У воинства противника за рекой тоже есть движущие силы — сети, похожие на паутину, которые тянутся из воды. Они рвутся, но мгновенно прирастают новыми нитями.
— Я их назвал, как хотел. — Противник жестом обводит своих.
— Они назвались сами. — Ответ возникает до того, как рука указывает на восставших людей.
Лицо противника совсем близко. Будто человек хочет поцеловать себя в зеркале.

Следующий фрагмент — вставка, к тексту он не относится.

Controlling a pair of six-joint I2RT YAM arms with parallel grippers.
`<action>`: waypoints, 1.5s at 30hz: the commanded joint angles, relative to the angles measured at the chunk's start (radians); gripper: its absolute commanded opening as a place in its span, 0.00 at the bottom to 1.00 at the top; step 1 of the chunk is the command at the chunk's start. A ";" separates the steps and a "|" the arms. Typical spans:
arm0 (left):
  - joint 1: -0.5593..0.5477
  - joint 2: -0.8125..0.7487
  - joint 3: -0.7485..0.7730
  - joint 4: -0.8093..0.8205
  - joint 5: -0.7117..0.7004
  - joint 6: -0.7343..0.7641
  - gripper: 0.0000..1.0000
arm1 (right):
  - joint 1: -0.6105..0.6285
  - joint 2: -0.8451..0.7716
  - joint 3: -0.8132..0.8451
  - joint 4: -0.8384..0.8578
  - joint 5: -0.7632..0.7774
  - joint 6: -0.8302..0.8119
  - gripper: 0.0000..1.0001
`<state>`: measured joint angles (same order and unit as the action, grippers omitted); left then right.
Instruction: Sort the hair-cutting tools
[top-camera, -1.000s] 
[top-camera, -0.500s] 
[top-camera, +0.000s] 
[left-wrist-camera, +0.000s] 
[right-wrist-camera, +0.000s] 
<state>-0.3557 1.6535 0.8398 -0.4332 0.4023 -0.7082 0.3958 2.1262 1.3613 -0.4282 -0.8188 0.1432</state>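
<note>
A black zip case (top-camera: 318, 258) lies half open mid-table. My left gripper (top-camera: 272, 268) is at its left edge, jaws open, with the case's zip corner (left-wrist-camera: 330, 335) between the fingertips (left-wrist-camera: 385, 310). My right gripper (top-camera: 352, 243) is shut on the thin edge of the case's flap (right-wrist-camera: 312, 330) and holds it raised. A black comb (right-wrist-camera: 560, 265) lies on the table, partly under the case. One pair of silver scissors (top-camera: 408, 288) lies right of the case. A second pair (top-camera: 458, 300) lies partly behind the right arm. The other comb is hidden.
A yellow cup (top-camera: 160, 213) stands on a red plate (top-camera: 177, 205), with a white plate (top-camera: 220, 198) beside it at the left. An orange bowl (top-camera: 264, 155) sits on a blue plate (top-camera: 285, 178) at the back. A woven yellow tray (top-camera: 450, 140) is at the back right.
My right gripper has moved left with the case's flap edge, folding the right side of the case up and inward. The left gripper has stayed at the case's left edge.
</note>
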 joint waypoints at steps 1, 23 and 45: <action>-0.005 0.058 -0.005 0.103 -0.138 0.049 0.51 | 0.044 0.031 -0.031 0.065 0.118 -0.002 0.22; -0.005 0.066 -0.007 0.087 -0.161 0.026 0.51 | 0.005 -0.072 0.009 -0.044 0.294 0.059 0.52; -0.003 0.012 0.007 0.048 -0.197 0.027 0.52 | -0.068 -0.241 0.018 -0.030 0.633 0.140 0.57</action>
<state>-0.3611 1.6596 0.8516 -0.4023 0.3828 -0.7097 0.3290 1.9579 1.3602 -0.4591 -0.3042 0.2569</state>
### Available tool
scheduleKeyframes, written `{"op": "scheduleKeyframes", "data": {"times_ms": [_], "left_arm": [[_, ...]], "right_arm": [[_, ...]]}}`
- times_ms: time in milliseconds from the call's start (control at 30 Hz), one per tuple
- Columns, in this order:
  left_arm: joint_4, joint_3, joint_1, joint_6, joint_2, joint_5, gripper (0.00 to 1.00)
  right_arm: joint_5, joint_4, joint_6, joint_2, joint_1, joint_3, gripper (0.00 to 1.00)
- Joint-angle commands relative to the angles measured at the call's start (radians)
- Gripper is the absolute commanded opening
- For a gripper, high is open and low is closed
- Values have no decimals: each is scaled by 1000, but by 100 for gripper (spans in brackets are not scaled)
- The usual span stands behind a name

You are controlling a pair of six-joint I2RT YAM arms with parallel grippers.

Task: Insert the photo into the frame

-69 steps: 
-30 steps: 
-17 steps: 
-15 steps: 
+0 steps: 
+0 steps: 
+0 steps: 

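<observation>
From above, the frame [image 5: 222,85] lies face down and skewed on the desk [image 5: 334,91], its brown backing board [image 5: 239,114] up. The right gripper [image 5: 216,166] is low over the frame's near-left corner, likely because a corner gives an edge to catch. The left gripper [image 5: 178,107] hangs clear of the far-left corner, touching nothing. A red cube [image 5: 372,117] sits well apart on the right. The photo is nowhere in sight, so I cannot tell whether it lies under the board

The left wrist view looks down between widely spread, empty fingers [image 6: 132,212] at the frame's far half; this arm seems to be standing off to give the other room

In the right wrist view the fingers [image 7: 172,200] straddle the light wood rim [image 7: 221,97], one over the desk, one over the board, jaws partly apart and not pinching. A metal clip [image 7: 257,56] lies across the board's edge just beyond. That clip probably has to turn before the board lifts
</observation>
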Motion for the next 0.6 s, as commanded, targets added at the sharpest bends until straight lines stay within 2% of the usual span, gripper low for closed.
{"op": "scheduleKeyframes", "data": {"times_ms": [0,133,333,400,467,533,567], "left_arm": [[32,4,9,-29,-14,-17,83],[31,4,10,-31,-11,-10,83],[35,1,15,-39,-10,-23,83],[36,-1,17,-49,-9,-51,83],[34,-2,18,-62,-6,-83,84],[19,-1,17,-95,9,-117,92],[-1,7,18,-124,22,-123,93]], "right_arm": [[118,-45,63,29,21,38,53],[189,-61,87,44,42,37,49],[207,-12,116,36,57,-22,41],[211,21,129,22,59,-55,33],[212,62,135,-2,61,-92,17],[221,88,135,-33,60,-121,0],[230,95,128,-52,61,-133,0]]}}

— Вымысел. Воображение. Грёзы больного мозга. Тебя проросли корни. На самом деле ты лежишь в пещере, на камне, до беспамятства отравившись грибом-синюшкой, и слышишь голос ниоткуда. Ты почти не дышишь. Если ты проснёшься, то едва сможешь двигаться от боли в мышцах. Ты потеряешь восьмерик веса из-за того, что с собой сделал. Придётся сутки пить и отлёживаться, чтобы прийти в норму. Ты будешь верить, что выжил лишь благодаря переговорам с мёртвой женщиной. Хочешь увидеть, как она выглядит? она вовсе не расположена к беседам с инородцем, который...
— Замолкни. — Требование звучит весомей, если взять противника за горло. Что-то сжимает дыхание. Враг сипит, но не сопротивляется. Он вообще не собирался драться, побеждать силой — он побеждает словом.
— Ты — часть! Ты — половина себя. Тебе не стать полностью собой, так и останешься осколком целого. А вместе со мной — сможешь. Давай обнимемся и срастёмся. Где твои проростки, чего там тебе насовали в бока?
Каждый удар в его тело болью отдаётся в собственном. Он смеётся, даже отплёвываясь кровью.